I’d like to welcome everyone who is new to this blog and say a big thank you to everyone who is a part of the Spirit Speaks Community. I feel so honored and grateful that you take time out from your day to check out what is going on in my world.
Just wanted to share a behind the scenes look at the blog for those of you who have just found your way here and to let you know what has been going on lately. It has been a very interesting couple of years.
I was guided to start this blog about 2 years ago. At that time, I had no interest in blogging and no idea why I’d be asked to start a blog. I was pretty resistant and my spirit guide kept gently pushing me to get going.
So I started the blog and began to post the messages that were being given to me by the spirit beings that I “hear” speaking to me. I did this with much hesitation. At the time I was feeling pretty “crazy” having this gift of clairaudience and actually doing what the voices in my head were asking me to do. I was working as a mental health professional at the time and hearing voices usually results in being given a prescription, so I was very careful who I told.
I was also asked to share my personal experiences as a spiritual seeker, trying to make sense of who I am in relation to the world of spirit and all of the unusual experiences that had started to happen in my life. So over the past 2 years, you’ve been walking with me as I try to understand and cope with all of the challenges and changes I’ve been dealing with.

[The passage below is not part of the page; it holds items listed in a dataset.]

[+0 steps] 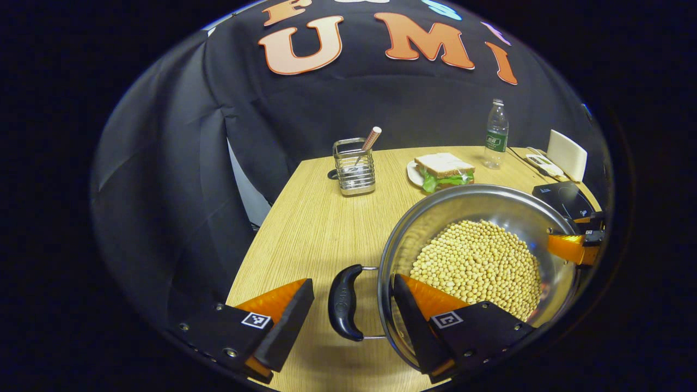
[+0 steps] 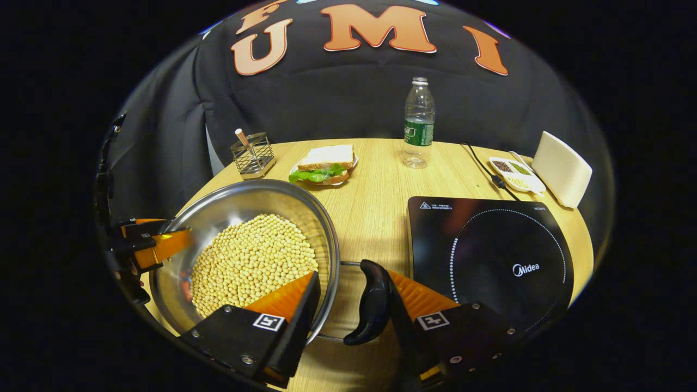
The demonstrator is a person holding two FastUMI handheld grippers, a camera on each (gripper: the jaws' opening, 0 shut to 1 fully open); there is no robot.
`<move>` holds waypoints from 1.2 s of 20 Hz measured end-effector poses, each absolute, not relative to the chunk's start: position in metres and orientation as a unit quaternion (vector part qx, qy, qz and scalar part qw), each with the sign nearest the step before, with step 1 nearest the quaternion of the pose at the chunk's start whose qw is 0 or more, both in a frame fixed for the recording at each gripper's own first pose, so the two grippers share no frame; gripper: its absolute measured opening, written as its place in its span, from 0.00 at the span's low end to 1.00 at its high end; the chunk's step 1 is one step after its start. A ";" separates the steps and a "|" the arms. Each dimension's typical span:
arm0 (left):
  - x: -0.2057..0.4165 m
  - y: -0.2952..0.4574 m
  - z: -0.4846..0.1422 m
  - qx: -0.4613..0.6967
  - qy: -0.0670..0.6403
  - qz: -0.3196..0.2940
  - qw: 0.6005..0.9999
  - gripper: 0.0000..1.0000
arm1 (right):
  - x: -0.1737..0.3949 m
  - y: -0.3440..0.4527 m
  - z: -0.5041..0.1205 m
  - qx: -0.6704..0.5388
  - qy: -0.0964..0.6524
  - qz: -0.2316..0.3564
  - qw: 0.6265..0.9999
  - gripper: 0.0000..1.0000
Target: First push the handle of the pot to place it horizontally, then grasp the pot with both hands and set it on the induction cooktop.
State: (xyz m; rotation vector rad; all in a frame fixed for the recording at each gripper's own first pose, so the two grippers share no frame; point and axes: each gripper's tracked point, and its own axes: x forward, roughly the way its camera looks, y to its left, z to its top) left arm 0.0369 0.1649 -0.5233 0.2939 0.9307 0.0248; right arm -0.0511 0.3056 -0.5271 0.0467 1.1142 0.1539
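Nearest my left tongs (image 1: 348, 321), the black left handle (image 1: 344, 302) sits in the gap, fingers wide apart, one inside the rim over the soybeans (image 1: 479, 267). On my right tongs (image 2: 351, 316), also open, the right handle (image 2: 373, 302) touches the outer finger. With the steel pot (image 2: 261, 198) on the tabletop (image 2: 375, 201) just beside the induction cooktop (image 2: 490, 256), I judge I should close both on the handles evenly, lift level

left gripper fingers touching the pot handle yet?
Apart. In the left gripper view, the left gripper straddles the pot's black handle; bare table shows between the handle and the outer finger.
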 end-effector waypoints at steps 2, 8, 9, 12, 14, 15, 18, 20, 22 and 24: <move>0.034 0.164 -0.528 0.134 0.455 0.010 0.881 0.89 | -0.051 0.305 -0.529 0.029 0.534 0.067 0.842 0.73; 0.034 0.157 -0.534 0.120 0.458 0.015 0.881 0.69 | -0.057 0.310 -0.533 0.057 0.564 0.060 0.821 0.67; 0.031 0.158 -0.536 0.120 0.463 0.017 0.878 0.68 | -0.057 0.310 -0.534 0.059 0.566 0.060 0.820 0.66; 0.029 0.158 -0.539 0.122 0.469 0.015 0.875 0.68 | -0.059 0.311 -0.535 0.062 0.572 0.064 0.816 0.64; 0.030 0.158 -0.539 0.123 0.469 0.018 0.875 0.64 | -0.060 0.312 -0.535 0.064 0.572 0.066 0.815 0.63; 0.031 0.157 -0.536 0.120 0.465 0.020 0.877 0.65 | -0.060 0.312 -0.535 0.065 0.572 0.068 0.815 0.61; 0.028 0.156 -0.532 0.114 0.460 0.029 0.880 0.58 | -0.054 0.312 -0.537 0.068 0.567 0.071 0.818 0.57; 0.029 0.153 -0.528 0.114 0.454 0.038 0.883 0.57 | -0.053 0.313 -0.536 0.065 0.565 0.075 0.819 0.53; 0.028 0.151 -0.530 0.109 0.454 0.044 0.883 0.55 | -0.056 0.311 -0.536 0.060 0.566 0.081 0.818 0.51; 0.027 0.148 -0.527 0.109 0.447 0.047 0.887 0.55 | -0.053 0.310 -0.530 0.061 0.561 0.081 0.822 0.50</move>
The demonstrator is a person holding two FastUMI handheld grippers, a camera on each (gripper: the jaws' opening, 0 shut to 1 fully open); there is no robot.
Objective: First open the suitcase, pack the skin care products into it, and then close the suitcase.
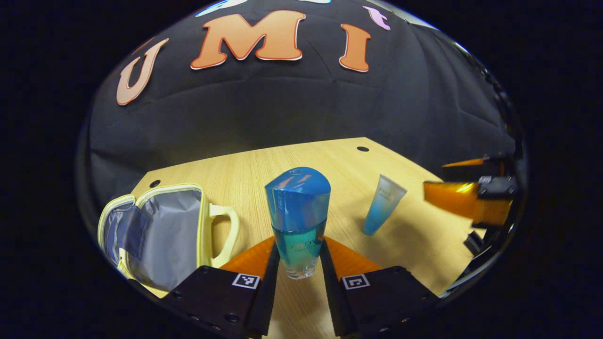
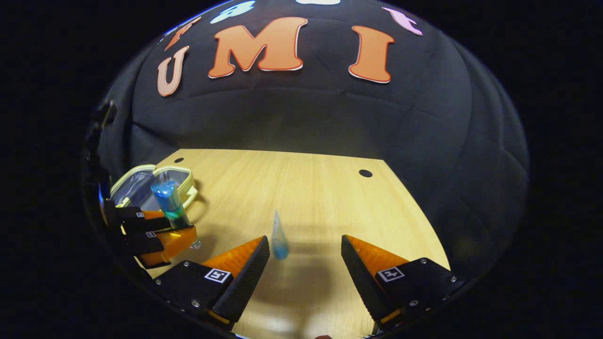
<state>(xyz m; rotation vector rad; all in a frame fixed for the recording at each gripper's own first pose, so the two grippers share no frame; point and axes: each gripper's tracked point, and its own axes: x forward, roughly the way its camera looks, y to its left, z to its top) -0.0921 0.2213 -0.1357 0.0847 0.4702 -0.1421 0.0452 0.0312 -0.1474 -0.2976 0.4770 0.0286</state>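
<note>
A blue-capped glass bottle (image 1: 297, 214) of blue-green liquid stands upright between the fingers of my left gripper (image 1: 299, 249), which press on its lower body. The small yellow-trimmed suitcase (image 1: 160, 230) lies open at the left, its grey lining showing. A pale blue tube (image 1: 382, 205) stands on its cap to the right, with my right gripper (image 1: 438, 181) beyond it. In the right gripper view, my right gripper (image 2: 304, 240) is open, and the tube (image 2: 279, 238) stands just ahead of its left finger. Farther left are the left gripper (image 2: 186, 228), the bottle (image 2: 168, 201) and the suitcase (image 2: 141, 181).
Everything rests on a light wooden table (image 1: 306, 160) with small dark holes (image 1: 362, 149) near its far corners. The black booth wall closes it off behind. Bare tabletop (image 2: 330, 202) stretches ahead and to the right of my right gripper.
</note>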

2 years later, I feel very comfortable with having a blog and passing along messages from the spirit beings. Lately, it has been only the Lady of the Sun who has been asking me to be a messenger for her words of wisdom. I met her in the early 90’s while meditating at the Wesak Festival at Mount Shasta. After meeting, she disappeared from my life. It was only this past year that I began to “hear” her loving voice. These days, she is a constant companion. I find it easy to connect with her on some days and harder on others.
Just after I started this blog, I had to leave my job as an employment counsellor, working in a mental health program. I was burnt out and the constant stress had triggered an episode of depression. I was pretty sick at the time and had been dealing with periods of depression for over 20 years. I decided at that time that I would do whatever it took to be well.
It’s been a 2 year period of intense healing for me and I’m finally starting to feel well most of the time. I find I still have to be careful what I do and where I go, but if I stay quiet and avoid things that stress me out, I stay well.
During this time I worked with a herbalist, many different alternative practitioners, read many, many, many books about healing, and tried out just about everything I could find that I thought might be helpful. And along the way, after many ups and down, I started to feel better for longer periods of time.
This also was an intense period of spiritual journeying. I also read many, many books on spiritual topics, spent days reading info on the internet, listened to teleseminars, tried out many new things and spent a lot of time chatting with the spirit beings who work with me.
On top of healing from fluctuating moods, I have also been assaulted by the energy shifts and awakening process that started to happen in the last 2 years. That too had me flat out on the couch for days at a time with an ongoing symphony of physical and emotional pain. If you’ve been reading the blog for a while, you likely got tired of hearing me moan about the latest version of the energetic flu that had hit.
A lot of the time, I did not post anything on the blog. Many times, I just felt too tired to do anything. Often I lost my clear connection to my spirit friends and just could not hear them. And I did not want to bore you with yet another whining blog post about how awful life had become. So, often, I was just silent.
I can’t say that I am where I want to be yet, but I am certainly a lot closer to physical, emotional and spiritual health than I have ever been. I’ve been guided to a few new things to do this spring that I am working on and I expect to end up feeling even better soon. I’ve been told that by September, I’ll be ready to really begin my “work”.
I’m still amazed that it was March 9th, the beginning of the 9th wave in the mayan calendar that marked the first day in a long time that I actually felt really well. And feeling well has been with me most of the time since then. I still have times when my buttons get pushed, strong emotions rise and I feel like crap again. But the bad times are happening so much less and the good times are lasting longer and longer.
My connection with the Lady of the Sun keeps getting clearer and I’ve been told that Mother Mary will be back to share messages as soon as I get over my fear of saying that she speaks to me. Working on that one.
I’ve started posting mini messages a couple of times a week on my facebook page and will soon be able to send these mini messages out via email if you’d prefer. I’ll let you know when that is working.
I’m hoping that I will be able to post longer messages from my spirit friends on this blog more often. My life is finally settling down and I have more time, energy and a stronger clairaudient connection to work with.
Things are looking up. 2011 is going to be an amazing year. Can’t wait to see what happens.